A animação sempre foi uma ótima ferramenta para filmes de fábulas, principalmente porque na época as condições técnicas não concediam a liberdade criativa que este tipo de história pedia. O tempo foi passando e hoje o cinema se encontra em outro patamar, agora já é possível contar essas histórias com atores de carne e osso e uma bela pitada de efeitos visuais. A própria Disney já em 2010 trouxe Alice No País das Maravilhas para este novo universo, agora é a história de A Bela Adormecida que ganha uma revisitada e em um futuro próximo, Cinderela promete ser também adaptada.

Não apenas a estética é modificada nesta releitura, há também diversas modificações de pontos de vista, em Malévola vemos o filme todo através dos olhos da vilã do filme clássico, além de uma evolução de discursos, posto que a história original de A Bela Adormecida por exemplo trazia consigo um forte caráter machista, onde a personagem principal vive única e exclusivamente à espera de um homem para salvá-la. Na nova roupagem da fábula esse tipo de discurso tem uma boa diminuição, aliás nos últimos filmes a Disney tem evoluído bastante neste aspecto, vide Frozen e suas princesas independentes.

Desde 2010 se lançam boatos sobre esta adaptação e já há alguns meses começaram a aparecer os primeiros burburinhos sobre Angelina Jolie no papel de Malévola e posteriormente o material de marketing onde a atriz exibia com pompas seu novo par de chifres. A ansiedade sobre o filme foi crescendo, ainda mais em se tratando de Disney, que dificilmente decepciona.

A proposta de Malévola soa bem em um primeiro momento. Destruir a personagem unidimensional do clássico e apresentar uma Malévola muito mais complexa e interessante. Isso feito pelas mãos da roteirista Linda Woolverton, que em seu currículo tem por exemplo os roteiros de O Rei Leão e a Bela e a Fera.

Infelizmente o resultado alcançado fica bastante aquém do esperado. Malévola parece jogar todas as suas forças na construção desta personagem que pode ser ao mesmo tempo heroína e vilã e, não só apenas acaba fazendo isso de forma muito rasa e desinteressante, como também acaba por deixar de aproveitar diversos outros personagens de um universo extremamente rico que o filme propõe.

Aurora, protagonista da história clássica, continua aquela garota perfeita e desinteressante, o trio de fadas madrinhas, antes Flora, Fauna e Primavera, e agora Flittle, Knotgrass e Thistletwit (em mais uma das novas manias da Disney em não mais aportuguesar os nomes, outro passo em direção à destruição de memórias de infância), talvez sejam o pior trio de personagens dos últimos tempos. Além de serem utilizadas apenas como alívio cômico, e muito mal, são extremamente insossas e bobas.

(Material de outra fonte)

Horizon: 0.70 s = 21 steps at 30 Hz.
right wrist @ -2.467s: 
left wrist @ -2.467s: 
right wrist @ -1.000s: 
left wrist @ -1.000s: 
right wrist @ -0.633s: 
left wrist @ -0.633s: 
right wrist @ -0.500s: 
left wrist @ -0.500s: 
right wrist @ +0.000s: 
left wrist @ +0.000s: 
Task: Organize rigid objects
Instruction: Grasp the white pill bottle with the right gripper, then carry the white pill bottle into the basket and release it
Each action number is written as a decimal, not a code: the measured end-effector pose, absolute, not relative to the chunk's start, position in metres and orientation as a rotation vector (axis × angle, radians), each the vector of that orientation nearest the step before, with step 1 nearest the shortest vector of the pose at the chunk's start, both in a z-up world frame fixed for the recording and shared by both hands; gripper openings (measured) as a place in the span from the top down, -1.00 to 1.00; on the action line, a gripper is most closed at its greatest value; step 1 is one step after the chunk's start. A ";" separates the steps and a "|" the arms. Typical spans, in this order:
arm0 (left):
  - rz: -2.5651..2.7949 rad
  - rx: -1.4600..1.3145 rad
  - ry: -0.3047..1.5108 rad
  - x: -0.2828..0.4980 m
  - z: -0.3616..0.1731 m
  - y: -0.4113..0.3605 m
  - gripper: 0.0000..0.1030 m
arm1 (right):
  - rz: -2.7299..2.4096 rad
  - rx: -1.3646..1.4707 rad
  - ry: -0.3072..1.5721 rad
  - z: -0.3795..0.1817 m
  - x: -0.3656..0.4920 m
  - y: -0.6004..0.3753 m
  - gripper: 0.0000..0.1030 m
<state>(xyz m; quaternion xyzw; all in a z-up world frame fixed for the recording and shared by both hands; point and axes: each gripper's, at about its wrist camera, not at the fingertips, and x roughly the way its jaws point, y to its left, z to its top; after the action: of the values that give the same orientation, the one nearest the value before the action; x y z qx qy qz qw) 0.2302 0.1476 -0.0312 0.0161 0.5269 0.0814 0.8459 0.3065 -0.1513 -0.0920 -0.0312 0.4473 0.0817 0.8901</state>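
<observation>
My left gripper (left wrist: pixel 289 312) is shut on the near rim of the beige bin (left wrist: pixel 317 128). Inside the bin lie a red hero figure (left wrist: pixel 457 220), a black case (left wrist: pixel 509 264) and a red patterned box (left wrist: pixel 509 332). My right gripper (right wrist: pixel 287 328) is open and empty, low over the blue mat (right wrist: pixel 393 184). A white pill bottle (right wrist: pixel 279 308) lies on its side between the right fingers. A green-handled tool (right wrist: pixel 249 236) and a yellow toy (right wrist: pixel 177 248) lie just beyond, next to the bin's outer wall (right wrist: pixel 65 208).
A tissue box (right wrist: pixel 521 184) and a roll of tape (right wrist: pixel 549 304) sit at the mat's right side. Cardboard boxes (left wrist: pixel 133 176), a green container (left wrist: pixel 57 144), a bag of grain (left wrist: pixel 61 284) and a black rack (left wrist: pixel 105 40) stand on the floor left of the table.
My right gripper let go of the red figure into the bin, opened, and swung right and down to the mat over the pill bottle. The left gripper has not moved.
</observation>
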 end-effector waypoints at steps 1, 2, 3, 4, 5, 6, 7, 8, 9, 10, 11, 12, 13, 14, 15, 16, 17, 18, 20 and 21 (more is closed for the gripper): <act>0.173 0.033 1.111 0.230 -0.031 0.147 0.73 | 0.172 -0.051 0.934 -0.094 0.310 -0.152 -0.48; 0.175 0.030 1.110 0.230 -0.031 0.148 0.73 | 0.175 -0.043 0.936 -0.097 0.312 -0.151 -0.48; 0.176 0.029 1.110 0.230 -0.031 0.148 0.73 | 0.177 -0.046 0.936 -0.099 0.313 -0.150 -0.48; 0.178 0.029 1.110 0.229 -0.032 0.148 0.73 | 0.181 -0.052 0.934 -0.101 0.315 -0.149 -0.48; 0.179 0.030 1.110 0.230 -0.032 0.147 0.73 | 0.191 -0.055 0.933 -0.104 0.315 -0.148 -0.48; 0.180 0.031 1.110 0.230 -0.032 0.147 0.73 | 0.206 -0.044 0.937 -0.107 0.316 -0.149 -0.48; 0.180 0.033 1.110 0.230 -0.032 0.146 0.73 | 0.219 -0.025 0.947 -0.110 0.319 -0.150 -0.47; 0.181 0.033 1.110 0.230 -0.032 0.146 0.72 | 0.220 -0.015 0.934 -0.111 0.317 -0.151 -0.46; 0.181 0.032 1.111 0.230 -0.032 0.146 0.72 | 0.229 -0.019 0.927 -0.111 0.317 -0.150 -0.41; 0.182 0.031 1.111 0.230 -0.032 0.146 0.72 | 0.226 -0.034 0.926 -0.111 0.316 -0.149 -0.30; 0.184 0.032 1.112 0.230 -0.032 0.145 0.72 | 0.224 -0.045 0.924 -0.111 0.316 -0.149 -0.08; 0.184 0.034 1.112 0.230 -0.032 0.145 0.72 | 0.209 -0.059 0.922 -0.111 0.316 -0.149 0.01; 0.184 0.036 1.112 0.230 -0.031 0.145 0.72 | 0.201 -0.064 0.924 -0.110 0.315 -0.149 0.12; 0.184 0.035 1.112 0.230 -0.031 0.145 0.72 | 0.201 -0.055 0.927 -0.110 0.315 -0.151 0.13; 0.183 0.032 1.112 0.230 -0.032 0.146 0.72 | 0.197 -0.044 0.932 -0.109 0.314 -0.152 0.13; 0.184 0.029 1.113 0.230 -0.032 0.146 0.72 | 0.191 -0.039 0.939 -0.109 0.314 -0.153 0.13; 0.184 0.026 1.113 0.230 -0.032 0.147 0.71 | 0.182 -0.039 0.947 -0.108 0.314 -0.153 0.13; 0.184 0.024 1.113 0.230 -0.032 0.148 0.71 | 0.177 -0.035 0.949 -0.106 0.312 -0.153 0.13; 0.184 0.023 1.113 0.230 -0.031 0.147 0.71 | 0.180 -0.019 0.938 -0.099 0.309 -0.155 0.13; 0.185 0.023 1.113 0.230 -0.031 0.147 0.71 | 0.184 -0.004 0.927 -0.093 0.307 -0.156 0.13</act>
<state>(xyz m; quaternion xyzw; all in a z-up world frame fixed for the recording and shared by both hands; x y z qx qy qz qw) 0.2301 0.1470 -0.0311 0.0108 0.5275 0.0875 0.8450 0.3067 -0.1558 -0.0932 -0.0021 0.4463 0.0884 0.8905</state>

Malévola peca em seu desenvolvimento de forma geral, não apenas o roteiro, que encontra motivações muitas vezes mal explicadas ou que simplesmente não convencem, mas também a direção do novato Robert Stromberg também deixa muito a desejar. Exagerando nos efeitos especiais muitas vezes acaba falhando ao criar bom ritmo para o filme, que acaba por dar sono em muitos momentos.

No fim das contas fica a impressão de um projeto feito de maneira preguiçosa, apenas com o intuito de aproveitar a força da personagem principal. O que é uma pena, posto que um filme que vem com uma boa proposta de modificar a mentalidade, em boa parte criada por filmes da própria Disney, sobre as mulheres e construir personagens femininos fortes e interessantes merecia mais do que isso.